(Beginning of GIVEN INFORMATION)

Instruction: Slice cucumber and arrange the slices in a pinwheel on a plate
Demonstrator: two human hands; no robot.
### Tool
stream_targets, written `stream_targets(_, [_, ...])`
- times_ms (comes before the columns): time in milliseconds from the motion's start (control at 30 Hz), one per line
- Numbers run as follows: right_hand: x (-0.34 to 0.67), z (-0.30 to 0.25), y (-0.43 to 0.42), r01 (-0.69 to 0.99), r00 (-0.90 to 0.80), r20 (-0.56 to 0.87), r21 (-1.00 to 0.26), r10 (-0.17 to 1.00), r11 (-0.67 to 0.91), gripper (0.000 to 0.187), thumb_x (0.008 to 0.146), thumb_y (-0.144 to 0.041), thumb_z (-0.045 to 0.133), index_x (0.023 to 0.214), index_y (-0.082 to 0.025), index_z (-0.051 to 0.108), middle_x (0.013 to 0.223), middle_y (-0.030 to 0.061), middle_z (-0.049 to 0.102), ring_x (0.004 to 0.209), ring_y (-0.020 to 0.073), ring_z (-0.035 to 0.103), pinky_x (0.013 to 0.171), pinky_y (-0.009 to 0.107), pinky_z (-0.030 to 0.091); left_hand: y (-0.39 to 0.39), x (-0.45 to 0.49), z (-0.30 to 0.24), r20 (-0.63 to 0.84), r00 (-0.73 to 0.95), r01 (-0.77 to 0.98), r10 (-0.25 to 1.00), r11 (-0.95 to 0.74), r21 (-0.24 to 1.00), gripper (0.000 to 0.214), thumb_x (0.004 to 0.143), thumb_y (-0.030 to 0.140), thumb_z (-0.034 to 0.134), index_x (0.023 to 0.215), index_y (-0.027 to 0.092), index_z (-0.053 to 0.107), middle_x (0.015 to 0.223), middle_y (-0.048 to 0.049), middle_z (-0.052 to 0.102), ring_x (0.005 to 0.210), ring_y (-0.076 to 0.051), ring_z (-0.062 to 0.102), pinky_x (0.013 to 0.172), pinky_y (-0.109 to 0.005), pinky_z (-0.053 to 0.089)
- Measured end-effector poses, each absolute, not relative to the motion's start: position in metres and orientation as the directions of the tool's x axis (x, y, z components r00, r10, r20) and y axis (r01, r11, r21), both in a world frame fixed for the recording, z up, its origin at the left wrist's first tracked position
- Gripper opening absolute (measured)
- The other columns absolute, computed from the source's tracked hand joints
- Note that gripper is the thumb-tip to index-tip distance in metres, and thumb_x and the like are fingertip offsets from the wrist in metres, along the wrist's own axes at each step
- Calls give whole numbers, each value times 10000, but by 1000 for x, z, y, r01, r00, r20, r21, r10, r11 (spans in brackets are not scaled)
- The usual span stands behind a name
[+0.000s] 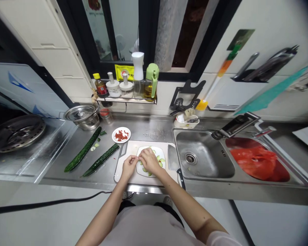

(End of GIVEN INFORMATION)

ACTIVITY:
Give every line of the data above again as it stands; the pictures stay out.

SOLUTION:
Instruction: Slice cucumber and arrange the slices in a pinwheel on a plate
Demonstrator: two human hands; no robot.
### Tool
stream_targets, written `stream_targets(_, [_, ...])`
- times_ms (comes before the columns): time in milliseconds from the motion's start (control at 30 Hz), one per line
- Numbers run as follows: right_hand: x (-0.34 to 0.67), z (-0.30 to 0.25), y (-0.43 to 0.42), r01 (-0.69 to 0.99), r00 (-0.90 to 0.80), r20 (-0.56 to 0.87), r21 (-1.00 to 0.26), r10 (-0.17 to 1.00), r11 (-0.67 to 0.91), gripper (0.000 to 0.187), thumb_x (0.008 to 0.146), thumb_y (-0.144 to 0.041), thumb_z (-0.045 to 0.133), index_x (0.023 to 0.214), index_y (-0.082 to 0.025), index_z (-0.051 to 0.108), middle_x (0.013 to 0.223), middle_y (-0.030 to 0.061), middle_z (-0.049 to 0.102), ring_x (0.004 to 0.209), ring_y (-0.020 to 0.073), ring_z (-0.035 to 0.103), pinky_x (0.013 to 0.171), pinky_y (-0.009 to 0.107), pinky_z (-0.030 to 0.091); left_hand: y (-0.39 to 0.39), x (-0.45 to 0.49), z (-0.30 to 0.24), r20 (-0.63 to 0.84), r00 (-0.73 to 0.95), r01 (-0.77 to 0.98), r10 (-0.25 to 1.00), r11 (-0.95 to 0.74), r21 (-0.24 to 1.00), gripper (0.000 to 0.214), thumb_x (0.004 to 0.143), thumb_y (-0.030 to 0.140), thumb_z (-0.034 to 0.134), index_x (0.023 to 0.215), index_y (-0.027 to 0.092), index_z (-0.053 to 0.107), middle_x (0.015 to 0.223), middle_y (-0.048 to 0.049), middle_z (-0.052 to 0.102), ring_x (0.005 to 0.210), ring_y (-0.076 to 0.051), ring_z (-0.062 to 0.102), pinky_x (0.013 to 0.172), pinky_y (-0.109 to 0.005), pinky_z (-0.053 to 0.089)
- Measured end-effector poses, each absolute, not relative to the motion's start: position in metres and orientation as the directions of the tool's x axis (x, y, z components r00, r10, r20) and y axis (r01, r11, r21), both in a world frame fixed for the recording, z up, its origin at the left wrist's first tracked position
- Gripper opening absolute (measured)
- The other columns absolute, computed from the source's tracked hand joints
- Note that gripper is the thumb-tip to index-tip distance in metres, and thumb_x and the like are fingertip offsets from the wrist in metres, along the wrist's own axes at each step
- Calls give whole numbers, each value times 10000, but by 1000 for x, z, y, r01, r00, r20, r21, r10, r11 (spans in brackets are not scaled)
- The usual span stands behind a name
[+0.000s] 

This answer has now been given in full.